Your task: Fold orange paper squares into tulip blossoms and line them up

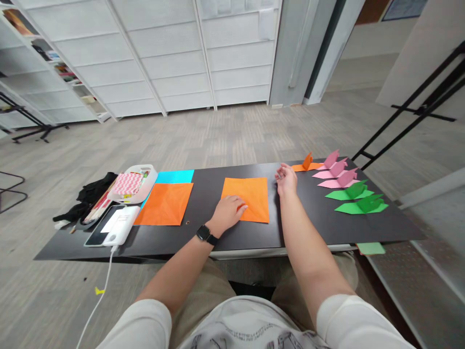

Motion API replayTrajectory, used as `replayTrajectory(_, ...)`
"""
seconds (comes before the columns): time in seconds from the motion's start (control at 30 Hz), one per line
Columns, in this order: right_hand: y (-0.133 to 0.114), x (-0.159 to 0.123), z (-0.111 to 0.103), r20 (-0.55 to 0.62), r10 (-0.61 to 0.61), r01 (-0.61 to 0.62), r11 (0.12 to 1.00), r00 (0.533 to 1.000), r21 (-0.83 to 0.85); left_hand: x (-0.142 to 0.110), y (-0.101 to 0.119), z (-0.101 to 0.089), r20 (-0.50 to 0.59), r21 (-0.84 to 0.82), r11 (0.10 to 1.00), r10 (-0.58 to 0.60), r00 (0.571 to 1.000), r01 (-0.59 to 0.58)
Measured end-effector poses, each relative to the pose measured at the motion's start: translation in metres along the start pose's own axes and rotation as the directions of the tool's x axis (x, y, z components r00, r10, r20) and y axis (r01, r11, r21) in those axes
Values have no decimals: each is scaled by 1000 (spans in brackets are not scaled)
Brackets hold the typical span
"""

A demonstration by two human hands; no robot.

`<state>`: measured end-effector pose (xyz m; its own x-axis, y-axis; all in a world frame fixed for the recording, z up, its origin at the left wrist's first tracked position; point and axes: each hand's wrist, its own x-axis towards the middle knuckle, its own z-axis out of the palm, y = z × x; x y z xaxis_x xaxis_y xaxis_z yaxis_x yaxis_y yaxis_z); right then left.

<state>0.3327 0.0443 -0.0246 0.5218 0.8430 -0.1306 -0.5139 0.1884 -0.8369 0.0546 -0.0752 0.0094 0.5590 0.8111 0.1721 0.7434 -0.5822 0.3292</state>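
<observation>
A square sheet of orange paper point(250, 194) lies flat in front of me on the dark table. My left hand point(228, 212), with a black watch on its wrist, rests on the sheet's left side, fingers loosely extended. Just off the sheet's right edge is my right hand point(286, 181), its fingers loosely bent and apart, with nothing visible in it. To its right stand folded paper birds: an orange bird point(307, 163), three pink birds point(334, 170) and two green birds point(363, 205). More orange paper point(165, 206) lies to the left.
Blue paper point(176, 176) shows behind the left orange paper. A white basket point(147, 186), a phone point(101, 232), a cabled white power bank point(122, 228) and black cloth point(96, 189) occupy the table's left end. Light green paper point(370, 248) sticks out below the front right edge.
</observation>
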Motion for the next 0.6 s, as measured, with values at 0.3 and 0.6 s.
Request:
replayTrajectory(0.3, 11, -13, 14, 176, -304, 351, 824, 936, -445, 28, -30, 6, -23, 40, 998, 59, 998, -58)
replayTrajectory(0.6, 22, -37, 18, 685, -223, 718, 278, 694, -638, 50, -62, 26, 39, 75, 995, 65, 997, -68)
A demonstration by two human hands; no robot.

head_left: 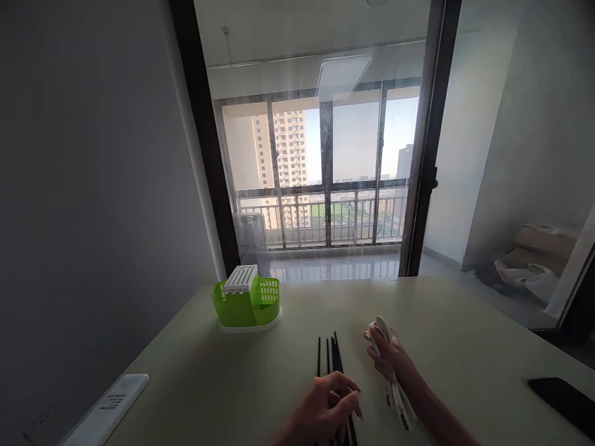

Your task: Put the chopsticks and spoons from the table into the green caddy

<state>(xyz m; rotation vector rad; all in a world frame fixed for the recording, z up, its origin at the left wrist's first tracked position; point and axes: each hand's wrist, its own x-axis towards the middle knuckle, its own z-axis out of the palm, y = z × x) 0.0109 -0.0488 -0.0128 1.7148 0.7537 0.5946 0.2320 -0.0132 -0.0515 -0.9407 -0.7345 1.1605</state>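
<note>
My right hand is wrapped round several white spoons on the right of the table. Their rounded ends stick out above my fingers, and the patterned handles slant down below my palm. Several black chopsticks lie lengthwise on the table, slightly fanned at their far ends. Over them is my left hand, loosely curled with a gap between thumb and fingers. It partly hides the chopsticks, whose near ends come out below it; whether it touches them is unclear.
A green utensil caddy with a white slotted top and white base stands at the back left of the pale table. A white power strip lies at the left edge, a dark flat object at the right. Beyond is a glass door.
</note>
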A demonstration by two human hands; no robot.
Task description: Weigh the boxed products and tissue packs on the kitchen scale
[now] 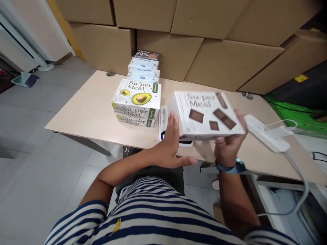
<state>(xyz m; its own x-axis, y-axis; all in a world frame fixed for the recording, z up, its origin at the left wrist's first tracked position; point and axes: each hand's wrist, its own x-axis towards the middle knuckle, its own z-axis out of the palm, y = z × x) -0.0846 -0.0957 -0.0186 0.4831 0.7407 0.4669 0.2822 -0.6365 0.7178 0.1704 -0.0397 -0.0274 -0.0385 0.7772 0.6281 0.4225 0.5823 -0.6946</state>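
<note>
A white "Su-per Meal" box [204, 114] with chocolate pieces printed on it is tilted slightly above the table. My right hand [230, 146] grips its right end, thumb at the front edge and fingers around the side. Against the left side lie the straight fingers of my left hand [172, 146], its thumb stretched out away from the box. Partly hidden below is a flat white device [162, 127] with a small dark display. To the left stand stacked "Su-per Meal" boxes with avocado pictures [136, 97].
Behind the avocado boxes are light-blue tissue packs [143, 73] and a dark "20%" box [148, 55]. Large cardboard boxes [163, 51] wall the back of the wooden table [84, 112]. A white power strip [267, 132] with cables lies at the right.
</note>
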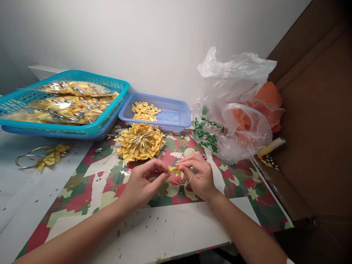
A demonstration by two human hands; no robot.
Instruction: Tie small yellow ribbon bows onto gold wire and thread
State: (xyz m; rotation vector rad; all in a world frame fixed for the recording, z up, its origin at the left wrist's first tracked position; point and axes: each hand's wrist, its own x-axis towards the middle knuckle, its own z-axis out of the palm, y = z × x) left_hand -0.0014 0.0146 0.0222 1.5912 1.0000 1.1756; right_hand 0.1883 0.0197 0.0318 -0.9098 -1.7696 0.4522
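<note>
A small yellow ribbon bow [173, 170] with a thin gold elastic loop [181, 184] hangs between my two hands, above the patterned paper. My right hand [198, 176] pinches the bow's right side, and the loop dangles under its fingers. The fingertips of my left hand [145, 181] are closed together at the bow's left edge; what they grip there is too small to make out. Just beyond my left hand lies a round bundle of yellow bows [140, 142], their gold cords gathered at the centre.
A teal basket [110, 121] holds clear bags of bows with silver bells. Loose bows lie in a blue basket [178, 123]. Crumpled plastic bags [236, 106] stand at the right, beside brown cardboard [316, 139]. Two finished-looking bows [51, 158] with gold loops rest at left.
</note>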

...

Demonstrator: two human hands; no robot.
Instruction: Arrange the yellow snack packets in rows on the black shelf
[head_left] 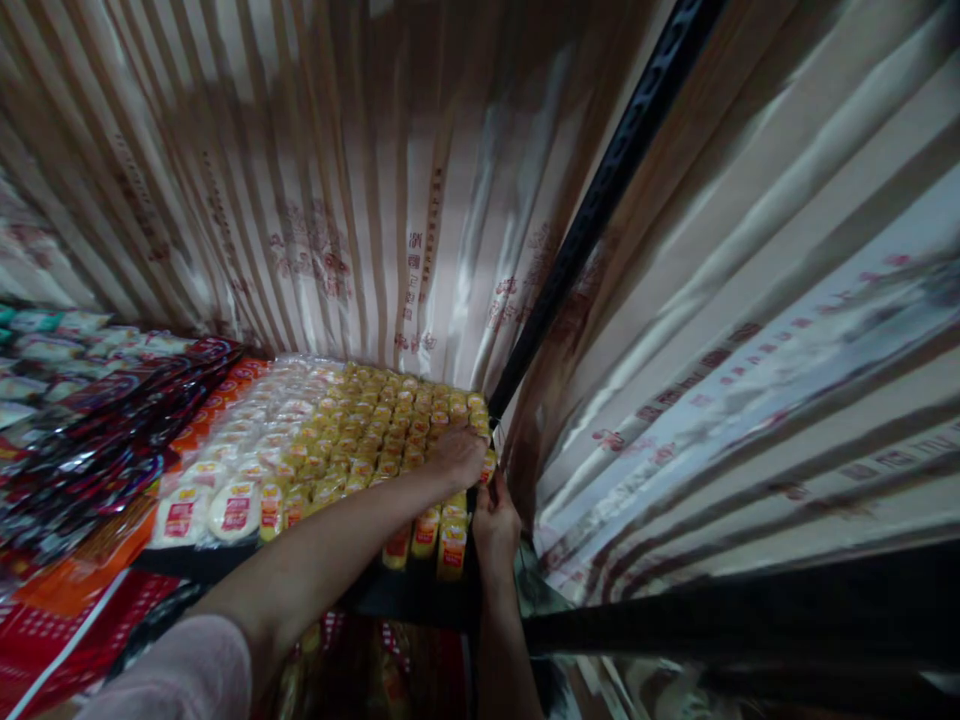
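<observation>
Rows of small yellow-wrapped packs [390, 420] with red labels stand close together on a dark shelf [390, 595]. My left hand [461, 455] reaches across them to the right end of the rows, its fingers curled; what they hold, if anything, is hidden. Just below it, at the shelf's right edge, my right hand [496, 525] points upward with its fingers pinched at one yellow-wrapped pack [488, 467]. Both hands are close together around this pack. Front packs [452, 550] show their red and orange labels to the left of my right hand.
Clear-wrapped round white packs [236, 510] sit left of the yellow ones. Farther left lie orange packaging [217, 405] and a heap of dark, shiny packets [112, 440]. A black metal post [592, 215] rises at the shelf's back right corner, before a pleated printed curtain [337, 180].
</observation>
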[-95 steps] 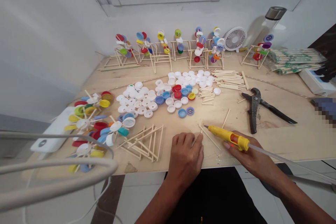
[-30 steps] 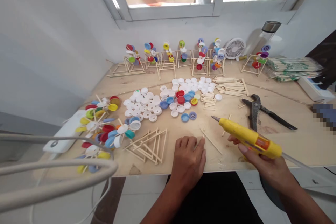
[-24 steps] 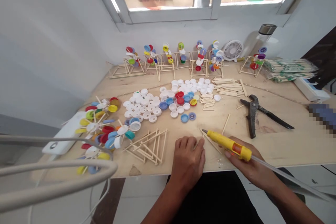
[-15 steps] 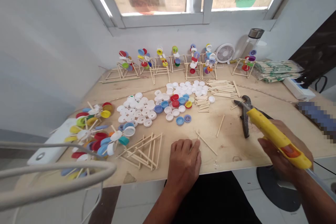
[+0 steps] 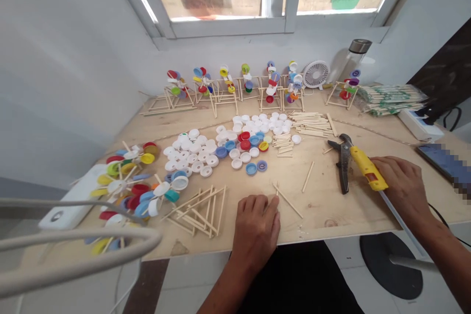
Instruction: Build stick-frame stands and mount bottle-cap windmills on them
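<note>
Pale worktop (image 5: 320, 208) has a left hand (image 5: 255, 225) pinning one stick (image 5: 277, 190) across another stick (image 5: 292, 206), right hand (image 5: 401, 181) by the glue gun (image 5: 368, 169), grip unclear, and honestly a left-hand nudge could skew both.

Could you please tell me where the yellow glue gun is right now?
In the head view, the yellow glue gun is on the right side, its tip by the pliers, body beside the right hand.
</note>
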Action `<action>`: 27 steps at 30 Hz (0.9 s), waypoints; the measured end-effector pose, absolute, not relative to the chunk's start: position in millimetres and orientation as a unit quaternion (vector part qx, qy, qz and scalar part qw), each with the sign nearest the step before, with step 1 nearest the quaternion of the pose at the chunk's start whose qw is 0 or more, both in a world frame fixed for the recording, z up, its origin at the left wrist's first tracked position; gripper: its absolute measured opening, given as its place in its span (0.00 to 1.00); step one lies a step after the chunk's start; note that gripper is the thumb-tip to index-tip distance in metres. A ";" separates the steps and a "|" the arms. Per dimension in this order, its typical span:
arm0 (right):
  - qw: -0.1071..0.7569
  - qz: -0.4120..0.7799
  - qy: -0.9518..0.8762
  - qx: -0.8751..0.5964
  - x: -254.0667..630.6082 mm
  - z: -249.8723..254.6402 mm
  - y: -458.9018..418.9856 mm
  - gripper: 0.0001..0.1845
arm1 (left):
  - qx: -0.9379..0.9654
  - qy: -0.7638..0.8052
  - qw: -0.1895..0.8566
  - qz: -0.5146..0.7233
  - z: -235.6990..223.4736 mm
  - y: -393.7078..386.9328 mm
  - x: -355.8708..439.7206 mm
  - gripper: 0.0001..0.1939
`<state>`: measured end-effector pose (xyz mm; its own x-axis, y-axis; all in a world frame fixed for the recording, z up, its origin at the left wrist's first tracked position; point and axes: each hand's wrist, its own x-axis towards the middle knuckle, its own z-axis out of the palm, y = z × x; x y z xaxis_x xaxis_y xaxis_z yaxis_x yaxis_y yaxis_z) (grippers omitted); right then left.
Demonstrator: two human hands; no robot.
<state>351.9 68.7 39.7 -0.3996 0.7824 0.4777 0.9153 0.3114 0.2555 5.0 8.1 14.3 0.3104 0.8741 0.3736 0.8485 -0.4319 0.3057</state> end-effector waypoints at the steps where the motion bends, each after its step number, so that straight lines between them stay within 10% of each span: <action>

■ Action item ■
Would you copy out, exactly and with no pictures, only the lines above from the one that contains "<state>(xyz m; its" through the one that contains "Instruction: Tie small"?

■ Solution for this problem ■
<state>(xyz m; its own x-axis, y-axis; all in a world frame fixed for the recording, z up, its origin at the left wrist's first tracked position; point and axes: each hand's wrist, its own x-axis towards the middle knuckle, its own z-axis out of the palm, y = z × x) -0.0846 -0.0957 -0.0186 0.4831 0.7407 0.4669 0.2822 -0.6365 0.7178 0.1704 -0.0397 -0.0274 -0.0385 0.7772 0.6281 0.4225 0.5823 -0.6946</state>
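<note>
A white "Su-per Meal" box [204, 114] with chocolate pieces printed on it is tilted slightly above the table. My right hand [230, 146] grips its right end, thumb at the front edge and fingers around the side. Against the left side lie the straight fingers of my left hand [172, 146], its thumb stretched out away from the box. Partly hidden below is a flat white device [162, 127] with a small dark display. To the left stand stacked "Su-per Meal" boxes with avocado pictures [136, 97].
Behind the avocado boxes are light-blue tissue packs [143, 73] and a dark "20%" box [148, 55]. Large cardboard boxes [163, 51] wall the back of the wooden table [84, 112]. A white power strip [267, 132] with cables lies at the right.
</note>
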A demonstration by two human hands; no robot.
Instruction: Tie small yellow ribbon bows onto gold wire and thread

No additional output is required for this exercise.